The answer must be one number: how many lines in the records below contain the string "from".

• [Data provided]:
○ ○ ○ ○ ○ ○ ○

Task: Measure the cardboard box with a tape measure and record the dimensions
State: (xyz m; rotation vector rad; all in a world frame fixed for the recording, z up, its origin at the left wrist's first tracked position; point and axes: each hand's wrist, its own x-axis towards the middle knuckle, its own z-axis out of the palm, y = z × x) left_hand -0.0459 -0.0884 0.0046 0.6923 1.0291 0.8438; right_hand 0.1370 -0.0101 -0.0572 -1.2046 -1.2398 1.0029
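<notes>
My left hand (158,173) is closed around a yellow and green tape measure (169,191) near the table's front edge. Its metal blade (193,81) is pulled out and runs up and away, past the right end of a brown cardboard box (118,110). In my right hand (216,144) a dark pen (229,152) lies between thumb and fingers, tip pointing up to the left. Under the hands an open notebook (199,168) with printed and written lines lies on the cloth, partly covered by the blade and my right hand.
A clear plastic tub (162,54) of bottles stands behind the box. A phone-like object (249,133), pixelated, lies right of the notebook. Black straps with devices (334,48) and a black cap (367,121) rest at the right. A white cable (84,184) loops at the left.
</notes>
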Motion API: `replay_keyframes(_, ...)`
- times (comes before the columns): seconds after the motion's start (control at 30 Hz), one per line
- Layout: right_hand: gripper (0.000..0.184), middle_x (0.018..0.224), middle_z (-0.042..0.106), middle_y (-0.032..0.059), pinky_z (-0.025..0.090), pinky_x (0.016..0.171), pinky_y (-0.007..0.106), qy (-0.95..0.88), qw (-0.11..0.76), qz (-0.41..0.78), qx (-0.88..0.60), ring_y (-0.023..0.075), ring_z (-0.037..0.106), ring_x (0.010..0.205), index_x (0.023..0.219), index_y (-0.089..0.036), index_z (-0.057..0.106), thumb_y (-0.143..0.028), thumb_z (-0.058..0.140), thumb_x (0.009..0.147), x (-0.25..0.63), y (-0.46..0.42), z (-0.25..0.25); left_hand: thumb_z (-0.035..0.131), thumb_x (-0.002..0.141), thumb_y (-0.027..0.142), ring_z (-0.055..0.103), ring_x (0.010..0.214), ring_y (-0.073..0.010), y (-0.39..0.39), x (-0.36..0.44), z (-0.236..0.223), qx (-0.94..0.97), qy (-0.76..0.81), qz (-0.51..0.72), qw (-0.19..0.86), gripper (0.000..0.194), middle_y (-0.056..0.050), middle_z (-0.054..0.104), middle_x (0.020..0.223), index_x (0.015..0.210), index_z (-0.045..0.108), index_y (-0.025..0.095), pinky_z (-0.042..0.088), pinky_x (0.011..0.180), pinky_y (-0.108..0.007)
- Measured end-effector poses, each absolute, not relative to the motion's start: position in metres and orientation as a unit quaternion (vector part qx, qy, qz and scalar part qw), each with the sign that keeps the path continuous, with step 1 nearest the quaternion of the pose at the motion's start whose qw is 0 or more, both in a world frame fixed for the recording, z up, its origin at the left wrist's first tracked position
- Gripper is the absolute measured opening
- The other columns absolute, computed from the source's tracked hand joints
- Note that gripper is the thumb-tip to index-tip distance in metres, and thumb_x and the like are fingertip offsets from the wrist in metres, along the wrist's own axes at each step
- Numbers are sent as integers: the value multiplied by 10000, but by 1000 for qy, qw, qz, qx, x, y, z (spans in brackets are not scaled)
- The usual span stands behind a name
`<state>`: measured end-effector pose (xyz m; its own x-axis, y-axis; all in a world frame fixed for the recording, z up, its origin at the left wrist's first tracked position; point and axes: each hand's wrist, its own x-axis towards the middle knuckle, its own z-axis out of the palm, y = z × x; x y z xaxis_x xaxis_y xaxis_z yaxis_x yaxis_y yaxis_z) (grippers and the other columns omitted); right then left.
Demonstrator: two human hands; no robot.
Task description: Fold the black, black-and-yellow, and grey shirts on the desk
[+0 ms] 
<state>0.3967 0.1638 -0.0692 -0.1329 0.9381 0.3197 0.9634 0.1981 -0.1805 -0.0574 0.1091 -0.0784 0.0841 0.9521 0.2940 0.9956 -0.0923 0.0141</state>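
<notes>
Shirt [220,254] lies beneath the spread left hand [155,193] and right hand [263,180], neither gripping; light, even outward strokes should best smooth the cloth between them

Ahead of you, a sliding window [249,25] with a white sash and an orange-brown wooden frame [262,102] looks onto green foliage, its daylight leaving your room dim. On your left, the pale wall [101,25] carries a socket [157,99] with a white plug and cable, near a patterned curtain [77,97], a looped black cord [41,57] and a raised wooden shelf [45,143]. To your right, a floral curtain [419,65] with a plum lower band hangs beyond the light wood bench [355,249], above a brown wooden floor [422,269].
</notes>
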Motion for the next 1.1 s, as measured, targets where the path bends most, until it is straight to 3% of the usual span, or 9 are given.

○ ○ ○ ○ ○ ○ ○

• [Reply to the task]: 2